El Correo, EDER PÉREZ GARAY, 29-09-2010

Los democristianos del CDA y los liberales de derecha del VVD cerraron ayer un acuerdo de gobierno en Holanda. Las dos formaciones suman poco más de un tercio de los 150 escaños de la Cámara, lo que les ha obligado a recabar el respaldo parlamentario del islamófobo Partido por la Libertad (PVV). El pacto, que previsiblemente será refrendado por el Parlamento mañana, pone fin a más de tres meses de arduas negociaciones al precio de abrir un cisma en el seno del conservadurismo tradicional.

La ajustadísima victoria de los liberales (VVD) de Mark Rutte en las elecciones del 9 de junio no bastó para, unidas sus fuerzas a las de la democracia cristiana (CDA), alcanzar la mayoría absoluta sin el respaldo de Geert Wilders, el líder del PVV. El retrato radical del político y su partido – reclama, por ejemplo, la prohibición del Corán – excluyó de inmediato la eventualidad de un pacto gubernamental.

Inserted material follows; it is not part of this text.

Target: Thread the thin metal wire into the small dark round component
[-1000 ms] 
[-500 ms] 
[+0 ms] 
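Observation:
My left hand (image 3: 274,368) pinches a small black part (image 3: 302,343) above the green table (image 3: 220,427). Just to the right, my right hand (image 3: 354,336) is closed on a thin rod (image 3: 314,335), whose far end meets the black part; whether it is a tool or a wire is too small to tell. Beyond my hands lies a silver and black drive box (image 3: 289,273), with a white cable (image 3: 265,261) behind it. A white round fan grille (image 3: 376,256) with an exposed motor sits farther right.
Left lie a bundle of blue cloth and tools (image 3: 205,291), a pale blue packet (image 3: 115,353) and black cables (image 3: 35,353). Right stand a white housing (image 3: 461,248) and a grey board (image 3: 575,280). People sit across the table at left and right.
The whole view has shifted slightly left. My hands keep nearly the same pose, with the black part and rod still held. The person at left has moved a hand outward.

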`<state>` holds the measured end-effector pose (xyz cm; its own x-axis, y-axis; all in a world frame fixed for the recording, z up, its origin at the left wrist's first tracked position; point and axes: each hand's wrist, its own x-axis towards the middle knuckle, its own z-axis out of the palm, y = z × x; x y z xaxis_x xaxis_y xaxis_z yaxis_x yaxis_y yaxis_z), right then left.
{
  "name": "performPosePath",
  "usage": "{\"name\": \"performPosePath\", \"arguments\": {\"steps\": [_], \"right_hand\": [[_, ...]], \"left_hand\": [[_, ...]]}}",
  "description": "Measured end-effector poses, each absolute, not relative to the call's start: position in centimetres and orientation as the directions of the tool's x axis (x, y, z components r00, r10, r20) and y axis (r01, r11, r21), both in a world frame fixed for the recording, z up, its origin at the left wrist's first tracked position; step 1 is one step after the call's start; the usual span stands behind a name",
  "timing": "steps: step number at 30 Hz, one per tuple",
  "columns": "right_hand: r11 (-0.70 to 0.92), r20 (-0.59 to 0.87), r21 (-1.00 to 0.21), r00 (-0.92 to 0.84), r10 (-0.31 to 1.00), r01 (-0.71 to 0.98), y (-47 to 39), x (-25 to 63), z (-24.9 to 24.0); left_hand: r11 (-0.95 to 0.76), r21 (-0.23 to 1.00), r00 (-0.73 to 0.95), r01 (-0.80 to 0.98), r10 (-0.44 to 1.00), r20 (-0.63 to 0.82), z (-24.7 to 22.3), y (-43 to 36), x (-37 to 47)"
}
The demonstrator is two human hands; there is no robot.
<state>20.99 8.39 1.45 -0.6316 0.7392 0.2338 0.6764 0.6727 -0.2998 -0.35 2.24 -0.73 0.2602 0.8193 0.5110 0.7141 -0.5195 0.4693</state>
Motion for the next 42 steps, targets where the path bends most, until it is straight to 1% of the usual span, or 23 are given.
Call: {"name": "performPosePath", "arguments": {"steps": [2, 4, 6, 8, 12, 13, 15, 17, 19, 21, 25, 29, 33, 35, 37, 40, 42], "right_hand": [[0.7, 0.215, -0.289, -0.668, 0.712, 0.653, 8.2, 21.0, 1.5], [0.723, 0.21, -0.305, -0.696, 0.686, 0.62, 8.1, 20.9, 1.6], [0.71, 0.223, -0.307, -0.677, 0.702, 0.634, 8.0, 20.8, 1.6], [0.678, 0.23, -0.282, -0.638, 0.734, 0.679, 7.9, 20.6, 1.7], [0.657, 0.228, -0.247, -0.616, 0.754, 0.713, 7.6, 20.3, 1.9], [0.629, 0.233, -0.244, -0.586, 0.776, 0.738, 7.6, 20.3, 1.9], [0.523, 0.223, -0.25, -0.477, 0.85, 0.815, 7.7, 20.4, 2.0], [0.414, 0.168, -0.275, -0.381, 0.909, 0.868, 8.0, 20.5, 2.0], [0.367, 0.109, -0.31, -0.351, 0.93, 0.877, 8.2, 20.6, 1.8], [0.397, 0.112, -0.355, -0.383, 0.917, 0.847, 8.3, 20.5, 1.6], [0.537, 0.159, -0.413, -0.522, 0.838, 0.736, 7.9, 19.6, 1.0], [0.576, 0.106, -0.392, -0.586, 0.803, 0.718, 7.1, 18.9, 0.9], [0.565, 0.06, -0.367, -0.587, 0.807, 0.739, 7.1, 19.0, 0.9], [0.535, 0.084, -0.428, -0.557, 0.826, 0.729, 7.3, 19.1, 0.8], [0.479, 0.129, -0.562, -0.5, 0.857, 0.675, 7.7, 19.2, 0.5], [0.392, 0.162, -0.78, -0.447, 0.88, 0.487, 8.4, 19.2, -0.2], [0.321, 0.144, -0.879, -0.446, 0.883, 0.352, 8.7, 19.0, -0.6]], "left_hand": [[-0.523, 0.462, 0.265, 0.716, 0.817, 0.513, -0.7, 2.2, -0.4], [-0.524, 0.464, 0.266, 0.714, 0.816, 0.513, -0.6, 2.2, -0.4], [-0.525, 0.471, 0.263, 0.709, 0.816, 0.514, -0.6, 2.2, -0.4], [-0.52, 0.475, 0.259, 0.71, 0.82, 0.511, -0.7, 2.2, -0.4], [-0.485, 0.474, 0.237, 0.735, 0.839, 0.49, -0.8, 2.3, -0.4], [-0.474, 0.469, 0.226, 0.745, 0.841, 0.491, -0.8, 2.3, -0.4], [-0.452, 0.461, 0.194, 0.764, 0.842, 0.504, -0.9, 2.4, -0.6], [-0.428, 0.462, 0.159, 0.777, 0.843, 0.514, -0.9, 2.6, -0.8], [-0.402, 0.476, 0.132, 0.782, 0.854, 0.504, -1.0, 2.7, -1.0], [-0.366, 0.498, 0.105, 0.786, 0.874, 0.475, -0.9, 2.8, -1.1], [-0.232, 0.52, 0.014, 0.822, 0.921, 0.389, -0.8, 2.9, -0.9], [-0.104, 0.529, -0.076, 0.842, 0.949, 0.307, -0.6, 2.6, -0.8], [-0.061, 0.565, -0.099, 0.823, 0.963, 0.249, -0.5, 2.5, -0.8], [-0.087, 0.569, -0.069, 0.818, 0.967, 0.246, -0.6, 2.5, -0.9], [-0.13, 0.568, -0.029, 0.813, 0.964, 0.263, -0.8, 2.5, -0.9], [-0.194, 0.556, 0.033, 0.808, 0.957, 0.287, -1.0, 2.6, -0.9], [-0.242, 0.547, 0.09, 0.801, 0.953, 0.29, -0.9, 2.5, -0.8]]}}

Así las cosas, tomó forma la posibilidad de una coalición multicolor de izquierdas y derechas con vistas a impedir la demostración de fuerza parlamentaria de los islamófobos. La tanda de negociaciones arrancó con esperanza y pareció llegar a buen puerto antes de fracasar por la obvias divergencias entre unos y otros, máxime en tiempos de recesión. Los distintos recetarios contra la crisis – y, en concreto, contra el déficit – resultaron insalvables. El anterior Gobierno, también de coalición, hizo aguas en febrero tras la salida de los laboristas, contrarios al aumento de tropas que había pedido la OTAN en Afganistán. Quedó al frente del Ejecutivo el democristiano Jan Peter Balkenende, aún a la espera de ser relevado.

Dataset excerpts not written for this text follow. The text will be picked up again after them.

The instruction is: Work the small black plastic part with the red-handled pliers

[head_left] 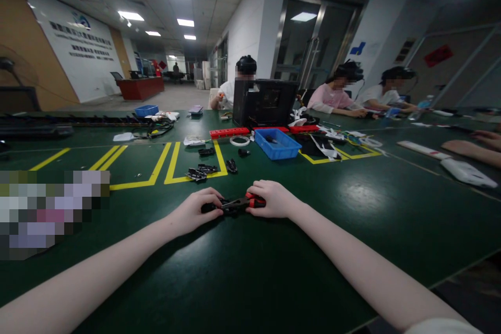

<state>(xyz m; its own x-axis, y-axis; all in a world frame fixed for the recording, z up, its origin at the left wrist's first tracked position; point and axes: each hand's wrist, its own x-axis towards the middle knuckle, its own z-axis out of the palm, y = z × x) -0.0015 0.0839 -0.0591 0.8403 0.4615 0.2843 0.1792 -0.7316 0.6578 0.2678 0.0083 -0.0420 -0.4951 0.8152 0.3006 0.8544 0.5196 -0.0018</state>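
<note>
My right hand [272,199] is closed around the red and black handles of a pair of pliers [239,203], whose dark jaws point left. In my left hand [193,211] the fingers grip a small black part [209,207], and the jaws of the pliers meet it or lie right against it; the exact contact is too dark to tell. Both hands are just above the green table [242,271]. Beyond them lie several similar black pieces [197,174], in and beside a yellow-taped area.
A blue tray [277,152] with dark items stands past my right hand, with a roll of tape [239,141] beside it. Red strips [229,132] and a big black case [266,103] are farther back. A white device [467,172] and another person's arm [469,150] are at right.
</note>
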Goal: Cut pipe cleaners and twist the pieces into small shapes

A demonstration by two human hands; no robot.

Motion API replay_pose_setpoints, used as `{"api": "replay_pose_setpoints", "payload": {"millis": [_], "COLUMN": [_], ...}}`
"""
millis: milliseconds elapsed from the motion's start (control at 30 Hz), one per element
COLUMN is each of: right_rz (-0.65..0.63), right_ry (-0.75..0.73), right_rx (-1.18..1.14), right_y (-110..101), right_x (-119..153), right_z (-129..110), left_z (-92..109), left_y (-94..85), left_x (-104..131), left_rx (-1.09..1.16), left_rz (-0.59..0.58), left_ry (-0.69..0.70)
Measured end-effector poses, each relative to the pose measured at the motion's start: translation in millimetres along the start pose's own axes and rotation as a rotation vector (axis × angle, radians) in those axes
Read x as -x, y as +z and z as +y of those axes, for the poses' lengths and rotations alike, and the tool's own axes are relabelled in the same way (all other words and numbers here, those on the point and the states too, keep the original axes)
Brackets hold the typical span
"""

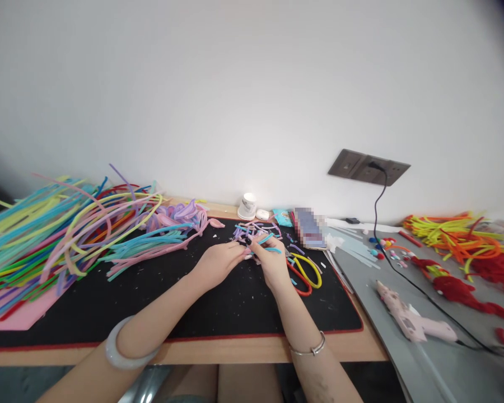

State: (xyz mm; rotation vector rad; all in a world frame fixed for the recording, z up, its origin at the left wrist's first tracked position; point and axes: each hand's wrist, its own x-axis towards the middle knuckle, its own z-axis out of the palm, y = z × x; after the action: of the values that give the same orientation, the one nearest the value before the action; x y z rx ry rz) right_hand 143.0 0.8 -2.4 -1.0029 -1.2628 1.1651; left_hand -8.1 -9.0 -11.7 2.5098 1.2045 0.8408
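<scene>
The person's right hand (273, 262) grasps a blue fuzzy stem (267, 239), fingertips close to those of the left hand (223, 261), whose hold cannot be told. Stem clippings (257, 226) lie just beyond, at twelve o'clock; scissors (309, 262) near four; piled stems (88, 224) at nine; a glue gun (414, 324), well apart, at four.

A person's left hand (221, 261) and right hand (273, 264) meet over a red-edged black mat (151, 308) on a desk (235, 351), the right gripping a blue pipe cleaner (266, 239). Multicolored pipe cleaners (79, 224) crowd the left end, scissors (318, 273) lie beside the right hand, and a paper cup (248, 205) stands at the back edge.
</scene>
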Motion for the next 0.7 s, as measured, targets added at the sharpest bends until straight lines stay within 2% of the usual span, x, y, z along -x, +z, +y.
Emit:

Obligados por dos meses de bloqueo político, el VVD y la CDA iniciaron en agosto una ronda de negociaciones con los islamófobos bajo la premisa de no alcanzar un acuerdo explícito, sino una suerte de pacto por el que los hombres de Wilders se comprometerían a no poner en apuros al Ejecutivo. Al parecer, habrían acordado reducir en 18.000 millones de euros el gasto público.

Oposición interna

La nueva Administración podría constituirse en octubre, con Mark Rutte (liberal) como primer ministro y Maxime Verhagen (democristiano) como su segundo. El nuevo Gobierno enfrentaría una feroz oposición legislativa y tal vez interna. Miembros destacados de ambas formaciones han manifestado su rechazo al acuerdo, que en el caso de la CDA habrá de ser ratificado por sus militantes.

El líder de la oposición laborista, Job Cohen, adelantó su rechazo frontal al pacto y prometió valerse de sus 30 diputados para bloquear la acción legislativa de la nueva coalición. En su opinión, un Gobierno minoritario de derechas es la «peor» opción para Holanda. La izquierda liberal también afeó el acuerdo por boca de su líder parlamentario, Alexander Pechtold, que juzgó de «aventura desagradable» el acuerdo con «un partido que discrimina y estigmatiza».

Wilders está a la espera de que se reanude en octubre el juicio en su contra por incitación al odio y a la discriminación contra los musulmanes. El político comparó el Corán con ‘Mi lucha’, de Adolf Hitler, y realizó un documental muy crítico con el islam que hizo furor en Internet.